§ **EXERCISE INSTRUCTIONS**: Please give back only the lines below from the one containing "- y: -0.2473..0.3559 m" to the one containing "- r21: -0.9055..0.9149", each repeated word for word, both ends included.

§ **RECORDS PROVIDED**:
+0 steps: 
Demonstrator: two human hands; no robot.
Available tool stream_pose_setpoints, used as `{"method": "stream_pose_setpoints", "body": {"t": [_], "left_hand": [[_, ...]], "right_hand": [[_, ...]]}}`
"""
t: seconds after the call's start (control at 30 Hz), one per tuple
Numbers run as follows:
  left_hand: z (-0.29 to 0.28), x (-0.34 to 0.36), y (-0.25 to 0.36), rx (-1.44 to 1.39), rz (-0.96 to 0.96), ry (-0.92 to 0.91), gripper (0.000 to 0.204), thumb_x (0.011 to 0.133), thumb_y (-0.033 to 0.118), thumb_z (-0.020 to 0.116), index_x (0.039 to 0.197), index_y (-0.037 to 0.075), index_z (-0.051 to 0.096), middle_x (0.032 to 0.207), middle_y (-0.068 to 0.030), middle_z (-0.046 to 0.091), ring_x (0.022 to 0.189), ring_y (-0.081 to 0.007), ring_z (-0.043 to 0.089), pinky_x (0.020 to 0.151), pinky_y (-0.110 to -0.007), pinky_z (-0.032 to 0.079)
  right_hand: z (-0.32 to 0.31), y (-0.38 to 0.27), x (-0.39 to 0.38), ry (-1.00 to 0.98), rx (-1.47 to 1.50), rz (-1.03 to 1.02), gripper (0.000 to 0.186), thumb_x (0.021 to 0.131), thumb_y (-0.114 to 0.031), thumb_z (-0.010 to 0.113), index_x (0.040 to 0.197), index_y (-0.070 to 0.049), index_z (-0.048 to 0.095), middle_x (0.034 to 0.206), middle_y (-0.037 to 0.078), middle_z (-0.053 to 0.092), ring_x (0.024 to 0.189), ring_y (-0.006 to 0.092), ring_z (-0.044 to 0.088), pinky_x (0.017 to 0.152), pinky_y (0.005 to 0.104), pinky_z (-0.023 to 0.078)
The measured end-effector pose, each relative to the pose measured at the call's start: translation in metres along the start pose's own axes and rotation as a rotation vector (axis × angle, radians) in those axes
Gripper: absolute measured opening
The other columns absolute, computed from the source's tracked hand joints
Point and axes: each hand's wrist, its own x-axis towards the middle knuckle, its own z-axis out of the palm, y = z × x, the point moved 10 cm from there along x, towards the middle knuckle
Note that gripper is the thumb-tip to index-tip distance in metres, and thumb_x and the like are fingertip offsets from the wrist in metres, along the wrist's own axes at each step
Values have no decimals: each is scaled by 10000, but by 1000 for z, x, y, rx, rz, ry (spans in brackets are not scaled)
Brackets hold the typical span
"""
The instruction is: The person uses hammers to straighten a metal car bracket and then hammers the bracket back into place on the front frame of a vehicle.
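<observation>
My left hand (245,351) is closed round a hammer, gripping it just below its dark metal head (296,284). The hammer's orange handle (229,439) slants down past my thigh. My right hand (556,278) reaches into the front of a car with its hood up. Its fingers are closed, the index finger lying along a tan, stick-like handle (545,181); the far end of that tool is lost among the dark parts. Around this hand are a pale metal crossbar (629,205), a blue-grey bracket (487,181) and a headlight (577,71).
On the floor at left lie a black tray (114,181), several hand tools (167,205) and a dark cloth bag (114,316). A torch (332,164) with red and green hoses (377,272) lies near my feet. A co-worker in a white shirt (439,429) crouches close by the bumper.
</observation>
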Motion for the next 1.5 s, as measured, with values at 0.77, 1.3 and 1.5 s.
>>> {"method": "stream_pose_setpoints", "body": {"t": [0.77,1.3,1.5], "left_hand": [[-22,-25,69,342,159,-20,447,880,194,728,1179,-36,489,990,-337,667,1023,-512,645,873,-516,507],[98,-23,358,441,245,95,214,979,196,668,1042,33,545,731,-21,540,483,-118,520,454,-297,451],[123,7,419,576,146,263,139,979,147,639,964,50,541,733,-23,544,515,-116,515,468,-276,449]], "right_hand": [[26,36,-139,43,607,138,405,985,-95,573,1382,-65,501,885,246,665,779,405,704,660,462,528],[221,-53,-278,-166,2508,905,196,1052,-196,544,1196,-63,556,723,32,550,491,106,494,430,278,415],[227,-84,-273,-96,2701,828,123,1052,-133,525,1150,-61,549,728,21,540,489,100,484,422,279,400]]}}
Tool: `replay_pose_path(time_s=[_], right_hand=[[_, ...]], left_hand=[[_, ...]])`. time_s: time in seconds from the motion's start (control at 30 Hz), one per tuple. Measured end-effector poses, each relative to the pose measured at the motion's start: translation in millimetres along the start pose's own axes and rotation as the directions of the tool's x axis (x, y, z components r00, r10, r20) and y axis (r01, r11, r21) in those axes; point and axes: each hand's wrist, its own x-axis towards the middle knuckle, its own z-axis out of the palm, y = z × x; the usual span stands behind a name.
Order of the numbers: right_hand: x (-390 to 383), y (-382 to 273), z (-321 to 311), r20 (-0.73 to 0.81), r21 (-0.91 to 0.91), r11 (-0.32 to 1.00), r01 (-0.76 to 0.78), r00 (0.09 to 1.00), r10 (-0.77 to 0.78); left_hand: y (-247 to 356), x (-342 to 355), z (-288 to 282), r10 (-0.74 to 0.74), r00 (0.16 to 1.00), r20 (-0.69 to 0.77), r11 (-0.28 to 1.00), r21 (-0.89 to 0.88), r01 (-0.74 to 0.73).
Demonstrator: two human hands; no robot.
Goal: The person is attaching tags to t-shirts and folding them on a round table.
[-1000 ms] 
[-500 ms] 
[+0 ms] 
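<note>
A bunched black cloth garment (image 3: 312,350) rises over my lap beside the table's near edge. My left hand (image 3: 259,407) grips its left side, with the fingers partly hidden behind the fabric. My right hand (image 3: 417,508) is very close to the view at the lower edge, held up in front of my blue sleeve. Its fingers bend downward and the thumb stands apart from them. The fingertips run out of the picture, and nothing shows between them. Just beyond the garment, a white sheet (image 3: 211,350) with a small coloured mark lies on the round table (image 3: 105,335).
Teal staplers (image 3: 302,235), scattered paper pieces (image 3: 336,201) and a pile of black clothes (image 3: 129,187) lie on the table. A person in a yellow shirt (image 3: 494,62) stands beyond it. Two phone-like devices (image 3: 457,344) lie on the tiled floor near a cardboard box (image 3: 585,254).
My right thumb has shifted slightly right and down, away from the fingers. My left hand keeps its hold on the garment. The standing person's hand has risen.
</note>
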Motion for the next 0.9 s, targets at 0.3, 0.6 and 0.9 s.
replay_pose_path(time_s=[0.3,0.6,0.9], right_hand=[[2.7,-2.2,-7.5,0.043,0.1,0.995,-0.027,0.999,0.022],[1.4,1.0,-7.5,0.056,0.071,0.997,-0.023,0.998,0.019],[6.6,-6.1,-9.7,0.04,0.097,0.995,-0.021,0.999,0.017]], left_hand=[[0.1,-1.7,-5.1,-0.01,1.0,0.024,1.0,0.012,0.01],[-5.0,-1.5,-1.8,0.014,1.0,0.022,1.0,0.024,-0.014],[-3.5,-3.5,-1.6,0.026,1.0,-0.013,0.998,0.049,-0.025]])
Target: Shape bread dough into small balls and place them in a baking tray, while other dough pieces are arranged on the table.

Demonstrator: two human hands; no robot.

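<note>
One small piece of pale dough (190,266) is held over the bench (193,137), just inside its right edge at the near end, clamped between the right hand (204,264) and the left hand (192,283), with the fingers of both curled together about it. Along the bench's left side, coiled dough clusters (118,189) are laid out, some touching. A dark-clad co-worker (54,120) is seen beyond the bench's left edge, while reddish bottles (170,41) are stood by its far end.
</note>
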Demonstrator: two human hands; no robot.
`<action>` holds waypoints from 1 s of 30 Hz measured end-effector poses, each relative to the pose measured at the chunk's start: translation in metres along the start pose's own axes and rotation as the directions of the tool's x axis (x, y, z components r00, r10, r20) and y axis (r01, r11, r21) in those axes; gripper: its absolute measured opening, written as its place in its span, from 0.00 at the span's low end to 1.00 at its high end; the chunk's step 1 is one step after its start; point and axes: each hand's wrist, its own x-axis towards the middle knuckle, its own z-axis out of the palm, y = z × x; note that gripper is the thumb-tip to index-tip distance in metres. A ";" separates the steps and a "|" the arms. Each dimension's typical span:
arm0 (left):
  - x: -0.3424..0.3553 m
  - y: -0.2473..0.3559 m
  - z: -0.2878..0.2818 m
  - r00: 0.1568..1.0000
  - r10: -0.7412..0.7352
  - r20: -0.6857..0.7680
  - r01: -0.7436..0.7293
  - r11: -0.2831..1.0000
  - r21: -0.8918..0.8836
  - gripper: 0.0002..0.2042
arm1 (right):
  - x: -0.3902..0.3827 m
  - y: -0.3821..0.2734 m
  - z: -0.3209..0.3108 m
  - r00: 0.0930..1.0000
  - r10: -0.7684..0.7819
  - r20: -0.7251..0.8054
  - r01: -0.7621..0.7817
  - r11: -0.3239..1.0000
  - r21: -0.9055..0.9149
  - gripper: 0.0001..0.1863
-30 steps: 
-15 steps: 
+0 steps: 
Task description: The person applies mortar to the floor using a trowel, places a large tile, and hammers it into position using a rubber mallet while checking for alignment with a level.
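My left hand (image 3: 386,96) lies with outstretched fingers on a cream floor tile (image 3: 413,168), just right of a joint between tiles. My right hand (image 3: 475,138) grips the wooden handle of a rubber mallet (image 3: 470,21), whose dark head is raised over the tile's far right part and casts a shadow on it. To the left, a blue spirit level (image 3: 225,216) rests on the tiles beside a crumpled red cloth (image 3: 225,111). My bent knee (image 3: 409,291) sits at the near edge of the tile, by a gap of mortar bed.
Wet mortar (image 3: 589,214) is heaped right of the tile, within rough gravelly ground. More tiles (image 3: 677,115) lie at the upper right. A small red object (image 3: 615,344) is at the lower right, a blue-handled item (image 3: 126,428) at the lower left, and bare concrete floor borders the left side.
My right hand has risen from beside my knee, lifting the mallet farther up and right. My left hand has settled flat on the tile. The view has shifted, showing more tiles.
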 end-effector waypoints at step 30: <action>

§ **WRITTEN SOLUTION**:
  - y: -0.2473..0.3559 m
  - z: -0.2878..0.2818 m
  - r00: 0.1568..1.0000
  - r10: -0.7412..0.7352
  - r20: -0.6857..0.7680
  - r01: -0.7436..0.7293
  - r11: -0.2831..1.0000
  - r21: -0.8918..0.8836
  - gripper: 0.0002..0.2042
arm1 (right):
  - x: -0.3902..0.3827 m
  - y: -0.3821..0.2734 m
  - z: -0.3209..0.3108 m
  - r00: 0.0930..1.0000
  - r10: -0.7684..0.7819
  - r20: -0.7251..0.8054
  - r01: -0.7621..0.7817
  - r11: -0.3239..1.0000
  - r21: -0.9055..0.9149

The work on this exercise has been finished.